_WHAT YOU HAVE TO DO_
All of the entries are to be restated word for word.

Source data

□ □ □

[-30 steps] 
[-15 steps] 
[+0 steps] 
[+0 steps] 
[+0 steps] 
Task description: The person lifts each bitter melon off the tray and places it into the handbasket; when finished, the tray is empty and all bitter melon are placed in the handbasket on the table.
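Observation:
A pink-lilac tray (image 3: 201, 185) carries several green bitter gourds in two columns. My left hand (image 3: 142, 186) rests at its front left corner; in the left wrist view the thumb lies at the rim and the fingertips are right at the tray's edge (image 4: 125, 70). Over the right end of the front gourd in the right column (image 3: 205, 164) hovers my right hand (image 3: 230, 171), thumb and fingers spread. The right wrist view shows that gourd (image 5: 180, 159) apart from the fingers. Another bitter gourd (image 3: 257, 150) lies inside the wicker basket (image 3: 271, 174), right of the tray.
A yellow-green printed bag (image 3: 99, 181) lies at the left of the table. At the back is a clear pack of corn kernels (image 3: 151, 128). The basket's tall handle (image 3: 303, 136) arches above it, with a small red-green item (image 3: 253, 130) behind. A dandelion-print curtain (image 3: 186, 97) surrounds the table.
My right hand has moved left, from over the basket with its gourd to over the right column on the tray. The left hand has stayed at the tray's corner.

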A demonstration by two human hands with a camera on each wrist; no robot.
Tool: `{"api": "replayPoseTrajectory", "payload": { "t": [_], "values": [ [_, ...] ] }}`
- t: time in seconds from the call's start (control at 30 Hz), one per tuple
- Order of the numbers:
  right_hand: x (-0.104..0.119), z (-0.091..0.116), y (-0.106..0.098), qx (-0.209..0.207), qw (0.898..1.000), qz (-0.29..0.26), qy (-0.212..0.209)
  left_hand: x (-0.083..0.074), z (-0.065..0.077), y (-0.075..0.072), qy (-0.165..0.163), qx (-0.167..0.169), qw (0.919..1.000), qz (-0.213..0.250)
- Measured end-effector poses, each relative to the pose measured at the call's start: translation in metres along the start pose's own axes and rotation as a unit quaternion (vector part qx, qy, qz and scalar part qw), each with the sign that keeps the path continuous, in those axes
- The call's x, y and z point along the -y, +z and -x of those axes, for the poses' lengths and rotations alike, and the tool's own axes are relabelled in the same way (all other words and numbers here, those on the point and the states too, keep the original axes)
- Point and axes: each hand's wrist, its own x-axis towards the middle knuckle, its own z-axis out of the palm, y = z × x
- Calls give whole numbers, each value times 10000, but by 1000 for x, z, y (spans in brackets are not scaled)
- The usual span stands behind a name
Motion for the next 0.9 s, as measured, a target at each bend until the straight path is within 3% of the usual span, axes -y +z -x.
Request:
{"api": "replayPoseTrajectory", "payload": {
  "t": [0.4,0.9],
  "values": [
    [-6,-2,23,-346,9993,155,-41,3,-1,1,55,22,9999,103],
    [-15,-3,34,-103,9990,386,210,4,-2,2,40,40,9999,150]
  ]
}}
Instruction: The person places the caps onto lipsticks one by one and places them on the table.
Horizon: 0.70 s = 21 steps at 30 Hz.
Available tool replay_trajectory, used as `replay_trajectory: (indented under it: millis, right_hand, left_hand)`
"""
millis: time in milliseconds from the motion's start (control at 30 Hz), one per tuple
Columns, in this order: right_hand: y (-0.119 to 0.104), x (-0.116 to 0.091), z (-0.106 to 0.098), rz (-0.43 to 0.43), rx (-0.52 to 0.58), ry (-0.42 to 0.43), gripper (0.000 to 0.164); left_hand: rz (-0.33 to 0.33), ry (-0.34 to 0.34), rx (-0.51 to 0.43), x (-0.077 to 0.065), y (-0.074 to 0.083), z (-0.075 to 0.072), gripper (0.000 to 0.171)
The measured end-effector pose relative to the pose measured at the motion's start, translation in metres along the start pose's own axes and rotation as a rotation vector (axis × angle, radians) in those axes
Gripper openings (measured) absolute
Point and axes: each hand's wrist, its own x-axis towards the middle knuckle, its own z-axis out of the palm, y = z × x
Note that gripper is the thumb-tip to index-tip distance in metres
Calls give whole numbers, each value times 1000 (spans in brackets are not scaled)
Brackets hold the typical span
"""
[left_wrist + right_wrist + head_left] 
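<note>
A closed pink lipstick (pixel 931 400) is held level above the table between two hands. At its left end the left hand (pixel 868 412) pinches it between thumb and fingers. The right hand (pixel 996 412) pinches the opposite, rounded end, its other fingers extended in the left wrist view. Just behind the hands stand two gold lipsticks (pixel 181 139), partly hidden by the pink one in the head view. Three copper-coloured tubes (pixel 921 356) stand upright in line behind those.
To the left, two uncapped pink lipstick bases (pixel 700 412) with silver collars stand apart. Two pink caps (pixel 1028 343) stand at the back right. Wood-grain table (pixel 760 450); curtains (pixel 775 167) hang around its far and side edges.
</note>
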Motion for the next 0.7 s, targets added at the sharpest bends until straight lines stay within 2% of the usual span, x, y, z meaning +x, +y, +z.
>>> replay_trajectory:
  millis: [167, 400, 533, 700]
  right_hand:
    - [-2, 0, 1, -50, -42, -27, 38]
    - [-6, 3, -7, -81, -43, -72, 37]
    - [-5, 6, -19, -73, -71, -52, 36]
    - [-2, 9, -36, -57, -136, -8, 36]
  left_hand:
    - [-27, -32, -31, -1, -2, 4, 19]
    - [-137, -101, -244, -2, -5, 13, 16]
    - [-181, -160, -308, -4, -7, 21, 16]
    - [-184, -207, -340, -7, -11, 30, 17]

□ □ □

_YOUR SOLUTION_
[-30 steps] 
[-15 steps] 
[+0 steps] 
[+0 steps] 
[+0 steps] 
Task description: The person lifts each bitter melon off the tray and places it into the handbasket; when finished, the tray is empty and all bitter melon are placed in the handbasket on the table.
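Observation:
A pink-lilac tray (image 3: 201, 185) carries several green bitter gourds in two columns. My left hand (image 3: 142, 186) rests at its front left corner; in the left wrist view the thumb lies at the rim and the fingertips are right at the tray's edge (image 4: 125, 70). Over the right end of the front gourd in the right column (image 3: 205, 164) hovers my right hand (image 3: 230, 171), thumb and fingers spread. The right wrist view shows that gourd (image 5: 180, 159) apart from the fingers. Another bitter gourd (image 3: 257, 150) lies inside the wicker basket (image 3: 271, 174), right of the tray.
A yellow-green printed bag (image 3: 99, 181) lies at the left of the table. At the back is a clear pack of corn kernels (image 3: 151, 128). The basket's tall handle (image 3: 303, 136) arches above it, with a small red-green item (image 3: 253, 130) behind. A dandelion-print curtain (image 3: 186, 97) surrounds the table.
My right hand has moved left, from over the basket with its gourd to over the right column on the tray. The left hand has stayed at the tray's corner.
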
A demonstration by two human hands with a camera on each wrist; no robot.
Tool: `{"api": "replayPoseTrajectory", "payload": { "t": [_], "values": [ [_, ...] ] }}`
- t: time in seconds from the call's start (control at 30 Hz), one per tuple
- Order of the numbers:
  right_hand: x (-0.104..0.119), z (-0.091..0.116), y (-0.106..0.098), qx (-0.209..0.207), qw (0.898..1.000), qz (-0.29..0.26), qy (-0.212..0.209)
  left_hand: x (-0.083..0.074), z (-0.065..0.077), y (-0.075..0.072), qy (-0.165..0.163), qx (-0.167..0.169), qw (0.919..1.000), qz (-0.213..0.250)
- Measured end-effector poses, each relative to the pose measured at the call's start: translation in metres along the start pose's own axes and rotation as a unit quaternion (vector part qx, qy, qz and scalar part qw), each with the sign that keeps the path continuous, in those axes
- The call's x, y and z point along the -y, +z and -x of those axes, for the poses' lengths and rotations alike, and the tool's own axes are relabelled in the same way (all other words and numbers here, those on the point and the states too, keep the original axes)
- Point and axes: each hand's wrist, its own x-axis towards the middle knuckle, its own z-axis out of the palm, y = z × x
- Calls give whole numbers, each value times 10000, but by 1000 for x, z, y (spans in brackets are not scaled)
- The usual span stands behind a name
Motion for the next 0.9 s, as measured, a target at each bend until the straight path is within 3% of the usual span, axes -y +z -x.
Request:
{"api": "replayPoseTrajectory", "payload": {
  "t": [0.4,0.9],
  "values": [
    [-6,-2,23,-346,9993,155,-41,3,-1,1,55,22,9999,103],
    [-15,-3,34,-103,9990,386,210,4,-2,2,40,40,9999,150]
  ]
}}
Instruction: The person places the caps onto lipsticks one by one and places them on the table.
Horizon: 0.70 s = 21 steps at 30 Hz.
Available tool replay_trajectory, used as `replay_trajectory: (indented under it: millis, right_hand, left_hand)`
"""
millis: time in milliseconds from the motion's start (control at 30 Hz), one per tuple
Columns, in this order: right_hand: y (-0.119 to 0.104), x (-0.116 to 0.091), z (-0.106 to 0.098), rz (-0.43 to 0.43), rx (-0.52 to 0.58), ry (-0.42 to 0.43), gripper (0.000 to 0.164); left_hand: rz (-0.33 to 0.33), ry (-0.34 to 0.34), rx (-0.51 to 0.43), x (-0.077 to 0.065), y (-0.074 to 0.083), z (-0.075 to 0.072), gripper (0.000 to 0.171)
The measured end-effector pose relative to the pose measured at the motion's start, translation in metres along the start pose's own axes and rotation as a rotation vector (axis × angle, radians) in those axes
Gripper openings (measured) absolute
Point and axes: each hand's wrist, its own x-axis towards the middle knuckle, its own z-axis out of the palm, y = z × x
Note that gripper is the thumb-tip to index-tip distance in metres
Calls give whole numbers, each value times 1000 (spans in brackets are not scaled)
Brackets hold the typical span
"""
[left_wrist + right_wrist + head_left] 
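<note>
A closed pink lipstick (pixel 931 400) is held level above the table between two hands. At its left end the left hand (pixel 868 412) pinches it between thumb and fingers. The right hand (pixel 996 412) pinches the opposite, rounded end, its other fingers extended in the left wrist view. Just behind the hands stand two gold lipsticks (pixel 181 139), partly hidden by the pink one in the head view. Three copper-coloured tubes (pixel 921 356) stand upright in line behind those.
To the left, two uncapped pink lipstick bases (pixel 700 412) with silver collars stand apart. Two pink caps (pixel 1028 343) stand at the back right. Wood-grain table (pixel 760 450); curtains (pixel 775 167) hang around its far and side edges.
</note>
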Motion for the next 0.7 s, targets added at the sharpest bends until straight lines stay within 2% of the usual span, x, y, z meaning +x, +y, +z.
>>> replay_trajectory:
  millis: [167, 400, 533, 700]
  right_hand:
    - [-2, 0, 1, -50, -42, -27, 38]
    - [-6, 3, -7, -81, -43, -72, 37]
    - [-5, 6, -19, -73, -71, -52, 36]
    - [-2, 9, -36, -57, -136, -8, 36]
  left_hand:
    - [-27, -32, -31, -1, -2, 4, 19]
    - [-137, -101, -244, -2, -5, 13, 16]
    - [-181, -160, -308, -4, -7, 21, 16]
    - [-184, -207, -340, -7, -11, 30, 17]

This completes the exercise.